Task to carry out: Here is a block of records. Copy every one of them exactly.

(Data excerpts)

____________

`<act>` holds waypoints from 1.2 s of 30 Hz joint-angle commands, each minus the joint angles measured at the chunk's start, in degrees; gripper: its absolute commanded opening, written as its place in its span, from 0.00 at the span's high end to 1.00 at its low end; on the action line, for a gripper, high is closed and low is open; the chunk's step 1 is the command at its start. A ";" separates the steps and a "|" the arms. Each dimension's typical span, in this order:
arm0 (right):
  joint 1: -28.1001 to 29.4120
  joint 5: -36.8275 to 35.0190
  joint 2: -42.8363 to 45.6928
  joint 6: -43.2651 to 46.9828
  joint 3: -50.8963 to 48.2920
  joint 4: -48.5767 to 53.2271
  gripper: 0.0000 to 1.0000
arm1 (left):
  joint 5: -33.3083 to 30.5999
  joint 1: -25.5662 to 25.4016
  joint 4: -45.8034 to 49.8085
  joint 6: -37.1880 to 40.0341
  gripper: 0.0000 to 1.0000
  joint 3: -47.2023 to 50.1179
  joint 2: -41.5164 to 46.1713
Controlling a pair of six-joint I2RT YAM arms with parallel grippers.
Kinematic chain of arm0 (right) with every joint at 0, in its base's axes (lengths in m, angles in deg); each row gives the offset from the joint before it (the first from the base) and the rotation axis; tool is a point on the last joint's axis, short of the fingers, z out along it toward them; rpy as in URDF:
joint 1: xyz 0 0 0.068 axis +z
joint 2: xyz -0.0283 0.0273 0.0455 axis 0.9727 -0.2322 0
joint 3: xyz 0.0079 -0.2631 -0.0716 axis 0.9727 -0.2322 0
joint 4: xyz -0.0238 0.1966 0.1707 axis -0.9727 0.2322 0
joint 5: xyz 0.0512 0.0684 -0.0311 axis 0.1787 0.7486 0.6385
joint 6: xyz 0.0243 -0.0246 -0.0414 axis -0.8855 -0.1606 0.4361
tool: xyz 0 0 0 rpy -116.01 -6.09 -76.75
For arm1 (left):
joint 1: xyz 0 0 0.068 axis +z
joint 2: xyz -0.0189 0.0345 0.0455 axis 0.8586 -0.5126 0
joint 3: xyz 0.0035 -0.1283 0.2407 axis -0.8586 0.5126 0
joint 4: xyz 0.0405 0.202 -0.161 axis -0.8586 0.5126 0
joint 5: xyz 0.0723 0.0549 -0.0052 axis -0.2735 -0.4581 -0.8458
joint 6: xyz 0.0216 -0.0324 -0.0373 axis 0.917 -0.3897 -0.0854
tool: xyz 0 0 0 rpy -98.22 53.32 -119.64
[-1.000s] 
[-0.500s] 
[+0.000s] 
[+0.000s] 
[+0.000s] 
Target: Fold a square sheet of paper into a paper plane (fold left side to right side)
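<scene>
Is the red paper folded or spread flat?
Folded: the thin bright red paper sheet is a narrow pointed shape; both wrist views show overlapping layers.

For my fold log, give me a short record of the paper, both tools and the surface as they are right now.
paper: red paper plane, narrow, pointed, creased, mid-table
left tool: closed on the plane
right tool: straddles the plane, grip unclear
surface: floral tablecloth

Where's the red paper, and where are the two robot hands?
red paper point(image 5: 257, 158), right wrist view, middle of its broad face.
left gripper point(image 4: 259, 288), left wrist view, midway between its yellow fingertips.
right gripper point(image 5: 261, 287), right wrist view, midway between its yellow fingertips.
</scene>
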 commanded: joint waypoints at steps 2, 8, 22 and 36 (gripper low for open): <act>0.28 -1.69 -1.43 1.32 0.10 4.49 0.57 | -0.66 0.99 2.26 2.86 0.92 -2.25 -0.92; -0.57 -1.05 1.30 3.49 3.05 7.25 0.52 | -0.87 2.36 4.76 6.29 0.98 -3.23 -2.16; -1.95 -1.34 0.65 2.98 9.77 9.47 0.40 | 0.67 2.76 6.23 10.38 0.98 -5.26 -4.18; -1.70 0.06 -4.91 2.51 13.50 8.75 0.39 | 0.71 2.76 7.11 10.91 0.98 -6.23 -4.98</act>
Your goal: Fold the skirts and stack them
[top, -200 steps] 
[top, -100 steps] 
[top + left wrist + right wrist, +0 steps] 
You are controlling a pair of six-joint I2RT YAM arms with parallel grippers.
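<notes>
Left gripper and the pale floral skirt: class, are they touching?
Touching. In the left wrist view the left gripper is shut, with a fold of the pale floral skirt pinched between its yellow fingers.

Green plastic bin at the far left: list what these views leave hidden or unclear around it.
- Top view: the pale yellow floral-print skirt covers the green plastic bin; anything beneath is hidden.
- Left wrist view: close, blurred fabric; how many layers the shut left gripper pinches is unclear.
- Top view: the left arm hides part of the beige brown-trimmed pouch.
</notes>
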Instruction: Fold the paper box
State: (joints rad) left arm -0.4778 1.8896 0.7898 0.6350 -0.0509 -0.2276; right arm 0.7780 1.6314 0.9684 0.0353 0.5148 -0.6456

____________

Result of this task:
`<act>` holds waypoints from 1.2 s of 30 Hz joint-angle commands, each minus the joint angles measured at the chunk's start, in degrees; gripper: its absolute commanded opening, written as its place in its span, from 0.00 at the span's high end to 1.00 at its low end; on the action line, for a gripper, high is closed and low is open; the chunk's step 1 is the command at its start. A ";" separates the steps and a "|" the arms. Each dimension's typical span, in this order:
arm0 (right):
  joint 1: -28.1001 to 29.4120
  joint 5: -36.8275 to 35.0190
  joint 2: -42.8363 to 45.6928
  joint 6: -43.2651 to 46.9828
  joint 3: -50.8963 to 48.2920
  joint 4: -48.5767 to 53.2271
  gripper: 0.0000 to 1.0000
arm1 (left):
  joint 5: -33.3083 to 30.5999
  joint 1: -25.5662 to 25.4016
  joint 4: -45.8034 to 49.8085
  joint 6: -37.1880 to 40.0341
  gripper: 0.0000 to 1.0000
  joint 3: -47.2023 to 50.1179
  joint 2: -41.5164 to 46.1713
Controlling a pair of six-joint I2RT YAM arms with parallel grippers.
Kinematic chain of arm0 (right) with every joint at 0, in its base's axes (lengths in m, angles in deg); each row gives the offset from the joint before it (the first from the base) and the rotation axis; tool is a point on the last joint's axis, short of the fingers, z out along it toward them; rpy as in URDF:
joint 1: xyz 0 0 0.068 axis +z
joint 2: xyz -0.0283 0.0273 0.0455 axis 0.9727 -0.2322 0
joint 3: xyz 0.0079 -0.2631 -0.0716 axis 0.9727 -0.2322 0
joint 4: xyz -0.0238 0.1966 0.1707 axis -0.9727 0.2322 0
joint 5: xyz 0.0512 0.0684 -0.0311 axis 0.1787 0.7486 0.6385
joint 6: xyz 0.0243 -0.0246 -0.0414 axis -0.8855 -0.1606 0.4361
tool: xyz 0 0 0 rpy -116.01 -6.09 -76.75
For arm1 (left):
joint 1: xyz 0 0 0.068 axis +z
joint 2: xyz -0.0189 0.0345 0.0455 axis 0.8586 -0.5126 0
joint 3: xyz 0.0035 -0.1283 0.2407 axis -0.8586 0.5126 0
joint 4: xyz 0.0405 0.202 -0.161 axis -0.8586 0.5126 0
joint 5: xyz 0.0723 0.0549 -0.0052 axis -0.2735 -0.4581 -0.8458
joint 6: xyz 0.0216 -0.0324 -0.0373 axis 0.917 -0.3897 -0.0854
tool: xyz 0 0 0 rpy -98.22 53.32 -119.64
[-1.000s] 
[-0.500s] 
[+0.000s] 
[+0.000s] 
[+0.000s] 
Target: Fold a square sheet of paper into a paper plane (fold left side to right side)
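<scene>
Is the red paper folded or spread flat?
Folded: the thin bright red paper sheet is a narrow pointed shape; both wrist views show overlapping layers.

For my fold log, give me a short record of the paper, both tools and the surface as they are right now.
paper: red paper plane, narrow, pointed, creased, mid-table
left tool: closed on the plane
right tool: straddles the plane, grip unclear
surface: floral tablecloth

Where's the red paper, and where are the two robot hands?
red paper point(image 5: 257, 158), right wrist view, middle of its broad face.
left gripper point(image 4: 259, 288), left wrist view, midway between its yellow fingertips.
right gripper point(image 5: 261, 287), right wrist view, midway between its yellow fingertips.
</scene>
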 commanded: joint waypoints at steps 2, 8, 22 and 36 (gripper low for open): <act>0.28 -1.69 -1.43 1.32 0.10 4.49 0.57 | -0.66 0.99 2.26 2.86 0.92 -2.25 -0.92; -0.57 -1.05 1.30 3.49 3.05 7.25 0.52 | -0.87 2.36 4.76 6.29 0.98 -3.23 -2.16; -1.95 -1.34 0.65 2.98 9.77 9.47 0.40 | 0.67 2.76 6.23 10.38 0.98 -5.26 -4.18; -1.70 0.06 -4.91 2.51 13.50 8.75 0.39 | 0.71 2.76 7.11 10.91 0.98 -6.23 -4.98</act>
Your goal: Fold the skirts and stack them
[top, -200 steps] 
[top, -100 steps] 
[top + left wrist + right wrist, +0 steps] 
You are controlling a pair of six-joint I2RT YAM arms with parallel grippers.
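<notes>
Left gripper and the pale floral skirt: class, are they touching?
Touching. In the left wrist view the left gripper is shut, with a fold of the pale floral skirt pinched between its yellow fingers.

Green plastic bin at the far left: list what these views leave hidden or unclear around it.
- Top view: the pale yellow floral-print skirt covers the green plastic bin; anything beneath is hidden.
- Left wrist view: close, blurred fabric; how many layers the shut left gripper pinches is unclear.
- Top view: the left arm hides part of the beige brown-trimmed pouch.
</notes>
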Instruction: Fold the paper box
State: (joints rad) left arm -0.4778 1.8896 0.7898 0.6350 -0.0509 -0.2276; right arm 0.7780 1.6314 0.9684 0.0353 0.5148 -0.6456

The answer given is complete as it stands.